- Born: 26 October 1998 (age 27) Essex, England
- Occupation: Model
- Years active: 2012–present
- Modelling information
- Height: 5 ft 7 in (170 cm)
- Hair colour: Brunette
- Eye colour: Blue

= Katy Louise Richards =

British model

Katy Louise Richards (born 26 October 1998, in Essex, England) is a British Commercial, Fitness and Lingerie model. Represented by agencies in London, Glasgow, and Los Angeles. She was originally scouted at the age of 14 by Models 1 then later signed by American-based FHM & Maxim model Rosie Roff's agency Shaffer & Roff. Richards also became a leading model for the UK based agency RMG in 2014.

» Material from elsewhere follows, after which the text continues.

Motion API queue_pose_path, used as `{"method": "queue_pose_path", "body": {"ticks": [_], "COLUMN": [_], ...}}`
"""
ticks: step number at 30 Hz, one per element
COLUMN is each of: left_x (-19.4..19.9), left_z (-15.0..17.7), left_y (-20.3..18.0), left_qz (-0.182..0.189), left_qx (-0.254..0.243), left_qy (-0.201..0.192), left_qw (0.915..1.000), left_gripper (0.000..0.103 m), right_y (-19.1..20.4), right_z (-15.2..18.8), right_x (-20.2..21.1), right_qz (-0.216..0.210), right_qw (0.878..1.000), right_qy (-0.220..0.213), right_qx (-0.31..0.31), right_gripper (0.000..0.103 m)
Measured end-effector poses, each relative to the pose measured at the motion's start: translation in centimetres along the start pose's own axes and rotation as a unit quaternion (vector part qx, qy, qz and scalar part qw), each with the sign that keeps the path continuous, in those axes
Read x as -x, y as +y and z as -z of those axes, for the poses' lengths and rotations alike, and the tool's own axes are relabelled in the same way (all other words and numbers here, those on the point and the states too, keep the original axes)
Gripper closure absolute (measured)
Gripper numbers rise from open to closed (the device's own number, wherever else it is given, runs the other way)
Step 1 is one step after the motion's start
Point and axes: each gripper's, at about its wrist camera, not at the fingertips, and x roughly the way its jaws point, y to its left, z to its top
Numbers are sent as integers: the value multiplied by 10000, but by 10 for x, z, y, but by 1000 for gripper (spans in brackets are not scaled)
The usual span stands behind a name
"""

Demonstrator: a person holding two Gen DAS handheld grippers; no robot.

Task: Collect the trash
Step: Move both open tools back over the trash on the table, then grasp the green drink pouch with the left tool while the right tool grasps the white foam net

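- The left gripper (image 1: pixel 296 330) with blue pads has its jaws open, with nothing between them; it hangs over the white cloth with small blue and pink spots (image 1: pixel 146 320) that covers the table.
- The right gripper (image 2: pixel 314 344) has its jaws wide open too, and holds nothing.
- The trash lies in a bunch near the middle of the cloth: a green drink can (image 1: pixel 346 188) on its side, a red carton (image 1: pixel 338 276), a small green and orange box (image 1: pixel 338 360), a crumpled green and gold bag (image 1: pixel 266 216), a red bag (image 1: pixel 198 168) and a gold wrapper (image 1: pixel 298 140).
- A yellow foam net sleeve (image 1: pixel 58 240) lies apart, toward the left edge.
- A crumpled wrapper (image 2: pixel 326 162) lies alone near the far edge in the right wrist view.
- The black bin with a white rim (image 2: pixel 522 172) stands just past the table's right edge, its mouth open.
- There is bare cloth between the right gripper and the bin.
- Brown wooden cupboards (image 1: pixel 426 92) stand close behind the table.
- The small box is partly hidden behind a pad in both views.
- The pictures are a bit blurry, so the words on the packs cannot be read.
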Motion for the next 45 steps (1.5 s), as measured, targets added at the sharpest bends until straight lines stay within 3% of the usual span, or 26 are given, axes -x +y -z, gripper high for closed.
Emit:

== Early life and career ==
Richards grew up in the small town of Leigh-on-Sea, Essex and completed academic studies in musical theatre at the Tring Park School for the Performing Arts before embarking on her career as a model. She won a contract with UK agency Models 1 whilst attending BINTM Live, beating hundreds of girls in a bid to become a new face. Her career has also seen her appear in magazines such as Vogue Japan, Man About Town, and Sunday Express. She has also made a host of promotional appearances, been featured in a number of shoots for fashion brands; including ASOS.com and Next; and in 2014 featured in the Bodog campaign with Pin-up model Ellis Cooper and Britain & Ireland's Next Top Model contestant Emily Garner. In 2015 she went on to feature in advertisements for Boots Health and Beauty, Magazine, Boohoo.com and Men's Health.